Task to carry out: Exactly as written, copy the lines of the data below from the first through the one containing "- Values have".

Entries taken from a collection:
§

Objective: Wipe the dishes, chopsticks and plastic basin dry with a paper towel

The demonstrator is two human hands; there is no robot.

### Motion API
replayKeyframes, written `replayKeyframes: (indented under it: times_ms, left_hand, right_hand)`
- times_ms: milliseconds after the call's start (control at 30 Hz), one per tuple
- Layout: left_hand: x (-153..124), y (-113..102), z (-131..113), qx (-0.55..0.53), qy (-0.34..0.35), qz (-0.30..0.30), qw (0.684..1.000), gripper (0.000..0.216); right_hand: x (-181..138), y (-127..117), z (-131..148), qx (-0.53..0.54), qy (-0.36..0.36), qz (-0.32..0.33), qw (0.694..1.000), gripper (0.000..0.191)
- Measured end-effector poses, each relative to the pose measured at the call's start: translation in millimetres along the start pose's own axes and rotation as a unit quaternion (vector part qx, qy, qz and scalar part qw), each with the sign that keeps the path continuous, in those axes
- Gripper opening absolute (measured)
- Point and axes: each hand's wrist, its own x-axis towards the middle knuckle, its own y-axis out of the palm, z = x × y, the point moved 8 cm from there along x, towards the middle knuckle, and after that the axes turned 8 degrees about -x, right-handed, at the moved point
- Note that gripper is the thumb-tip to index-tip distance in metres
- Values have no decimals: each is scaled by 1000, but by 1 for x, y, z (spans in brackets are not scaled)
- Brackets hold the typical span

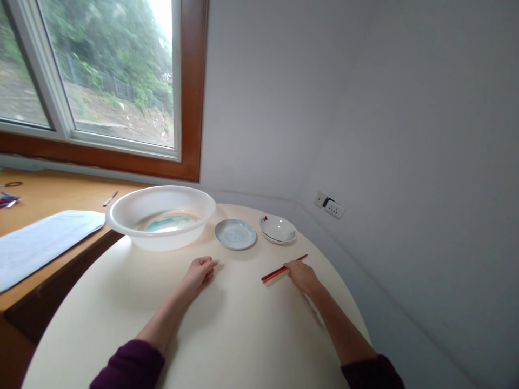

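My right hand (302, 275) is closed on several chopsticks (274, 275) at the right side of the round table. They are dark red, bright red and pale, lying side by side and slanting up to the right. Under my right wrist a thin whitish thing (312, 310) shows in part; its kind is hidden. My left hand (201, 271) rests over the table with its fingers curled in, nothing visible in them. Beyond it sits a pale grey-blue plate (235, 234). To the right, white dishes (278, 229) with a red flower mark are stacked.
A large translucent plastic basin (162, 240) stands at the table's back left, with something blue-green at its bottom. A wooden desk (77, 186) adjoins on the left, bearing a light blue folded cloth (51, 237) and a pen (110, 198). Walls border the back and right.
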Motion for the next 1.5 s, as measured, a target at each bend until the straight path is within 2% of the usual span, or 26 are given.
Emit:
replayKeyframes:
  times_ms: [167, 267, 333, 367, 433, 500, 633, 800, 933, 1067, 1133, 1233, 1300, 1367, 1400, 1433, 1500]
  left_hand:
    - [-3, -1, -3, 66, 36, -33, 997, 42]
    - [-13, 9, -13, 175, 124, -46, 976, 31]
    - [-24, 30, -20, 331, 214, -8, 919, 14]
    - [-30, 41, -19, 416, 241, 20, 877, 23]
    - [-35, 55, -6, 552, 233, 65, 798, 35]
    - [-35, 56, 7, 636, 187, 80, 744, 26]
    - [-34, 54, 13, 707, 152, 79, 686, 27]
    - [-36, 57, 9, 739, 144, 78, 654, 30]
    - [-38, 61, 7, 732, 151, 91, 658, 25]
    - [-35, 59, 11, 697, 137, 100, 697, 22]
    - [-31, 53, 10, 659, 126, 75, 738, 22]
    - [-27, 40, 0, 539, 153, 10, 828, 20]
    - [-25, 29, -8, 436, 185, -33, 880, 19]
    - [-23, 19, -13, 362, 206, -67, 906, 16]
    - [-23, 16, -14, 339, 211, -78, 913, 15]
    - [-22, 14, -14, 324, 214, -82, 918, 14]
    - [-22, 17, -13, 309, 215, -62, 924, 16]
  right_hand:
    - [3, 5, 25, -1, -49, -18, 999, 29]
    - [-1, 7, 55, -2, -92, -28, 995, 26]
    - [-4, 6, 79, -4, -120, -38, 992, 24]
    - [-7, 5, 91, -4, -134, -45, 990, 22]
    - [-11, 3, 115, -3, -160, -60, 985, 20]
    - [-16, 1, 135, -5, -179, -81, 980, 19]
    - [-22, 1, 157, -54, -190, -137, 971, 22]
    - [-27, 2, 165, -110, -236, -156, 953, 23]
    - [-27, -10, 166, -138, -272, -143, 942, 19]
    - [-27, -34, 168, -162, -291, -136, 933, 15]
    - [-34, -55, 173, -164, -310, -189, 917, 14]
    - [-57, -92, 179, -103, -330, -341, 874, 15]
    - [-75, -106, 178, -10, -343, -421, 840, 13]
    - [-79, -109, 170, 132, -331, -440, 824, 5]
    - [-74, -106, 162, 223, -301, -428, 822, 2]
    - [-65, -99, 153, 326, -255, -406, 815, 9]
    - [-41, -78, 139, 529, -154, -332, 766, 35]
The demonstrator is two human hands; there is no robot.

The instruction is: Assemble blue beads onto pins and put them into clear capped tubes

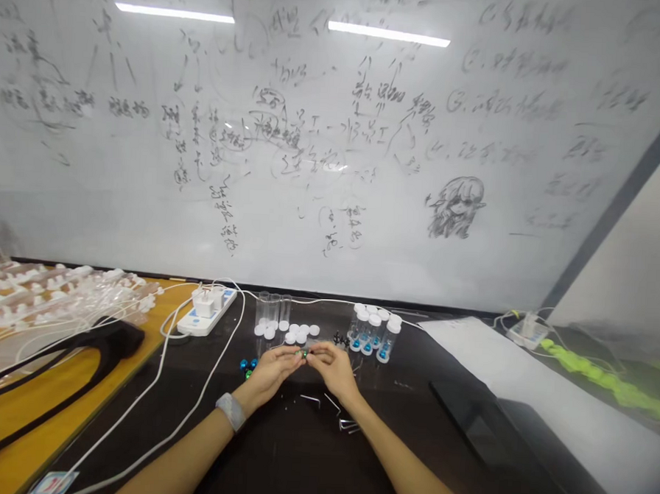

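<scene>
My left hand (271, 375) and my right hand (335, 370) meet above the dark table, fingertips pinched together. Between them is a small shiny green piece (304, 354), mostly hidden by the fingers; a dark bit shows on its right side. Left of my left hand lie several blue balls (248, 364) and a green ball (249, 375). White round caps (302, 337) lie just beyond my fingers. Small black parts (340, 340) sit behind my right hand. L-shaped metal hex keys (311, 400) are scattered on the table nearer to me.
Clear tubes (273, 307) stand at the back, and capped tubes with blue balls (373, 330) stand right of them. A power strip (208, 314) trails white cables on the left. A dark tablet-like slab (467, 424) and white paper (543, 405) lie right. Behind rises a whiteboard (307, 253).
</scene>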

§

Task solution:
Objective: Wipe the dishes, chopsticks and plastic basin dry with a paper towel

The demonstrator is two human hands; there is no robot.

### Motion API
replayKeyframes, written `replayKeyframes: (indented under it: times_ms, left_hand, right_hand)`
- times_ms: milliseconds after the call's start (control at 30 Hz), one per tuple
- Layout: left_hand: x (-153..124), y (-113..102), z (-131..113), qx (-0.55..0.53), qy (-0.34..0.35), qz (-0.30..0.30), qw (0.684..1.000), gripper (0.000..0.216); right_hand: x (-181..138), y (-127..117), z (-131..148), qx (-0.53..0.54), qy (-0.36..0.36), qz (-0.32..0.33), qw (0.694..1.000), gripper (0.000..0.191)
- Measured end-effector poses, each relative to the pose measured at the call's start: translation in millimetres along the start pose's own axes and rotation as a unit quaternion (vector part qx, qy, qz and scalar part qw), each with the sign that keeps the path continuous, in those axes
- Gripper opening absolute (measured)
- Point and axes: each hand's wrist, its own x-axis towards the middle knuckle, its own y-axis out of the palm, z = x × y, the point moved 8 cm from there along x, towards the middle knuckle, and after that the axes turned 8 degrees about -x, right-handed, at the moved point
- Note that gripper is the thumb-tip to index-tip distance in metres
- Values have no decimals: each is scaled by 1000, but by 1 for x, y, z (spans in brackets are not scaled)

The work is done, and the output is complete.